#### Directions for this task
Return the data exactly, apart from leaving out the pictures.

#### Input data
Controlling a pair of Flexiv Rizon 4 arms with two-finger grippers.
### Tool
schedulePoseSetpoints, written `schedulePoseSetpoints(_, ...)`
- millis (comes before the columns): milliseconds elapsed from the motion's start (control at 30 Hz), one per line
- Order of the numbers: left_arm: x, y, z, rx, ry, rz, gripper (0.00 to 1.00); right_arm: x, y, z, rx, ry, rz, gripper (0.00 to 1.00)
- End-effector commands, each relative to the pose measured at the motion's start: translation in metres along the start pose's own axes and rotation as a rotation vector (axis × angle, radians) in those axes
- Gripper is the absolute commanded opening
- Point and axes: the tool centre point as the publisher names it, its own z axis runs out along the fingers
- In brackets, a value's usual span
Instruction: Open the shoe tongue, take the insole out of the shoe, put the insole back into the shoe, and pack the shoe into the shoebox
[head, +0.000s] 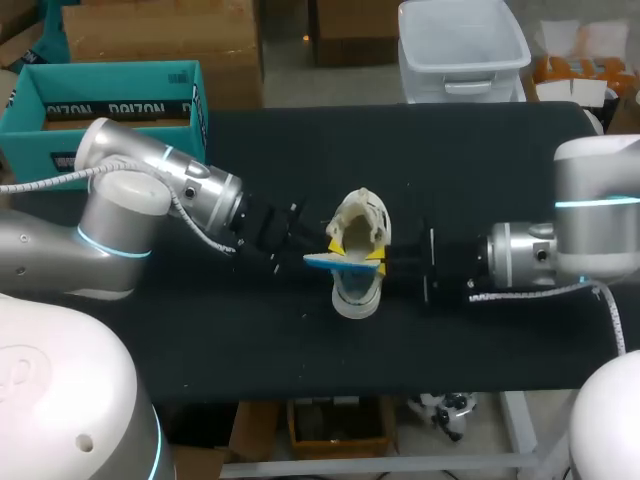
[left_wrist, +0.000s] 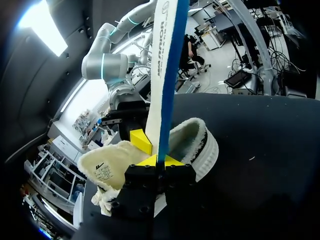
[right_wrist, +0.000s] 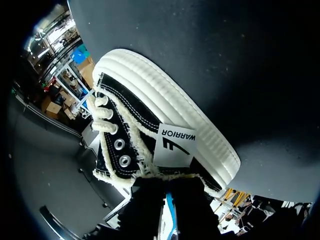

#### Your response
Controlling a pair of Flexiv Rizon 4 arms with two-finger grippers.
### Tool
schedulePoseSetpoints, written `schedulePoseSetpoints(_, ...)`
- millis (comes before the columns): milliseconds elapsed from the motion's start (control at 30 Hz), one per line
- Order of the numbers: left_arm: x, y, z, rx, ry, rz, gripper (0.00 to 1.00); right_arm: x, y, z, rx, ry, rz, gripper (0.00 to 1.00)
- End-effector commands, each relative to the pose measured at the motion's start: translation in metres along the start pose's own axes and rotation as a rotation vector (axis × angle, radians) in those axes
- Gripper is the absolute commanded opening
- Point and axes: the tool centre point as the publisher names it, its own z axis runs out along the fingers
- In brackets, a value's usual span
Instruction: Open the shoe tongue, take the insole out of the shoe, put the insole back into the shoe, and pack the shoe into the shoebox
[head, +0.000s] 
[left_wrist, +0.000s] 
[right_wrist, +0.000s] 

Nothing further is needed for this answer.